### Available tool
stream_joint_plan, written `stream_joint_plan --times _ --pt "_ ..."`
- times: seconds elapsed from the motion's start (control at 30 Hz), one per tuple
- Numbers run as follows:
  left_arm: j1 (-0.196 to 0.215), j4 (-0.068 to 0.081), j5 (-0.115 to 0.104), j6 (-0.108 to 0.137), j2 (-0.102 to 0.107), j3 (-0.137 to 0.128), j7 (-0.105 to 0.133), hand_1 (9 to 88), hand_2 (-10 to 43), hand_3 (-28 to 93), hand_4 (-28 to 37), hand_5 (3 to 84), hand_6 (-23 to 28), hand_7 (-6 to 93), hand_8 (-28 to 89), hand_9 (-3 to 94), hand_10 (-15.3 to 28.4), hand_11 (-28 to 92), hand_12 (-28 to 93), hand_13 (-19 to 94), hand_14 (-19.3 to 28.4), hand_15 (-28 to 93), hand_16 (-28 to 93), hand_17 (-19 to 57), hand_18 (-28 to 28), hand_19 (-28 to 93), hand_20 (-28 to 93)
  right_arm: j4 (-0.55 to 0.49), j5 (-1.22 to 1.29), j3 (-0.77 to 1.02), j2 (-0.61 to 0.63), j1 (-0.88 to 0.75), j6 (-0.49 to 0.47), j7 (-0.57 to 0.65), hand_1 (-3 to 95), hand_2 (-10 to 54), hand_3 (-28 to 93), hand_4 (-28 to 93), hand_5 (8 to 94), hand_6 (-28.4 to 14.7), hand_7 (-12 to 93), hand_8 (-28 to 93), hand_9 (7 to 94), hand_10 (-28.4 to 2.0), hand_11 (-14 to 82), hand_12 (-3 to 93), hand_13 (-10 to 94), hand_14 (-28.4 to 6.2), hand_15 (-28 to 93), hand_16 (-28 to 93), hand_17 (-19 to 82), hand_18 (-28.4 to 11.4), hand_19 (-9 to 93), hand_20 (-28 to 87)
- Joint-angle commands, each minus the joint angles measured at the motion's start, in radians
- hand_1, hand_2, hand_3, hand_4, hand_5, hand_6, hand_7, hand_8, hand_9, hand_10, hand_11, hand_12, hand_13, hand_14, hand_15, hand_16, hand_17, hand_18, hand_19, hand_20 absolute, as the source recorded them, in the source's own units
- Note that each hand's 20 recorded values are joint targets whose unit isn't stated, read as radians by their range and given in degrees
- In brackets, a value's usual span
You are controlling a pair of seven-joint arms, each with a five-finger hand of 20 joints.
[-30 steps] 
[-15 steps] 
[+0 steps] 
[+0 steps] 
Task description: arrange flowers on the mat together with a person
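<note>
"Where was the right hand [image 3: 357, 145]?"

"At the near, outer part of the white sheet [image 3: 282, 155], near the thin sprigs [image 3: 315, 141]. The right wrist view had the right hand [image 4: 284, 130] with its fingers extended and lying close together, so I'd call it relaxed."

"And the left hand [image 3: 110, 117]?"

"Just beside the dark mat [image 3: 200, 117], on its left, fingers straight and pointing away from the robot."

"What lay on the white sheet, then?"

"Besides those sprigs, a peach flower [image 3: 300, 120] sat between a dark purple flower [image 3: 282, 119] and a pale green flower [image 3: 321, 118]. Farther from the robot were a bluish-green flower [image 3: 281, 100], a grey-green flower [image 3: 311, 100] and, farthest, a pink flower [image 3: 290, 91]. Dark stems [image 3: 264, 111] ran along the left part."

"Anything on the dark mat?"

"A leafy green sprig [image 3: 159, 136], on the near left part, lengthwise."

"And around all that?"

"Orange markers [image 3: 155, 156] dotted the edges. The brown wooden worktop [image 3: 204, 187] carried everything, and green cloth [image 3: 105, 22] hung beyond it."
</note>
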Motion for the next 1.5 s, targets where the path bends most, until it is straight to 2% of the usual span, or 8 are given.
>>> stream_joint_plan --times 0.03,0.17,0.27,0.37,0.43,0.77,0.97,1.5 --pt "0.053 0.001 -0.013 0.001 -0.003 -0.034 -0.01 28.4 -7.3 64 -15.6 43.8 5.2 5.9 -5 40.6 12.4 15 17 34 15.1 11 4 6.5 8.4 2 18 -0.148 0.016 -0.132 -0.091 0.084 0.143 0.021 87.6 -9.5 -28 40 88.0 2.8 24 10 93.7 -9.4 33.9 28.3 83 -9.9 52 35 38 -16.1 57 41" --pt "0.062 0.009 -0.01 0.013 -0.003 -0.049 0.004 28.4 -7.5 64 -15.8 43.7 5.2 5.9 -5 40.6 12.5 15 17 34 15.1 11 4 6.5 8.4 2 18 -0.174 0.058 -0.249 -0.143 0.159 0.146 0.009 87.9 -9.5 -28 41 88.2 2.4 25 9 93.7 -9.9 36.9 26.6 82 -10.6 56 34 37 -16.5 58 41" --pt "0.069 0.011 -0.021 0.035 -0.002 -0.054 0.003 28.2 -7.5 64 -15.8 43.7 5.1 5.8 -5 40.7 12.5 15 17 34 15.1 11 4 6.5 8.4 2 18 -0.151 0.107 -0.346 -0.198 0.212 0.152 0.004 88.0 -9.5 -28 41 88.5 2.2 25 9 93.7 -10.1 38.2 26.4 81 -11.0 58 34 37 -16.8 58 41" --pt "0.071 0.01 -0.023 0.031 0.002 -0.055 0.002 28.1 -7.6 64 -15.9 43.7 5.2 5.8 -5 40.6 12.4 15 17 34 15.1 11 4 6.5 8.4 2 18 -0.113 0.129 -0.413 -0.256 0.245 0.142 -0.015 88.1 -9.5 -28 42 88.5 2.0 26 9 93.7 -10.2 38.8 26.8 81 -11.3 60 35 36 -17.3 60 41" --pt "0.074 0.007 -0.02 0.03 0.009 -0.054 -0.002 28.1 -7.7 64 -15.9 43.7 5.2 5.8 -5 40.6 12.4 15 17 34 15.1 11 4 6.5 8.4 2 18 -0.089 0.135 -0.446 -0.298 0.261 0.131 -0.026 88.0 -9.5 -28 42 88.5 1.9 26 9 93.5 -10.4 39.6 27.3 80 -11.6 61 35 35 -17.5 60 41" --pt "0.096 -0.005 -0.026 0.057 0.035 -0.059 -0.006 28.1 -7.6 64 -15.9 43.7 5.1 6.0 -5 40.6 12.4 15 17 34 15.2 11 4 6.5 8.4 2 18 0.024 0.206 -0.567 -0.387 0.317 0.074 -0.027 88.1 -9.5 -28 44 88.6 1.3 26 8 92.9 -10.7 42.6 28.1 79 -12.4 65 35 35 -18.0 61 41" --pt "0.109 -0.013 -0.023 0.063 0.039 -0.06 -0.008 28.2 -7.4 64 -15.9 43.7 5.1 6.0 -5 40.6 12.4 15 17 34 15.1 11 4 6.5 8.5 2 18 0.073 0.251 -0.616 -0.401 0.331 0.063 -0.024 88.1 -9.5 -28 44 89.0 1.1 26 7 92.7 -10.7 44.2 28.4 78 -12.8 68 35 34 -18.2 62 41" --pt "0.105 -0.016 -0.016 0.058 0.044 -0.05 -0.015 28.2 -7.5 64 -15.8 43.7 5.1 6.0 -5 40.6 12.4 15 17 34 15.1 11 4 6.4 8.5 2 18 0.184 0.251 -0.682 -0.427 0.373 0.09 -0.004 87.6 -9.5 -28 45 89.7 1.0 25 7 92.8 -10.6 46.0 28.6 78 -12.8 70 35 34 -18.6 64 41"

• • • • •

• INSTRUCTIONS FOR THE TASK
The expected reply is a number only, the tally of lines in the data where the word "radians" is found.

• RESULT
2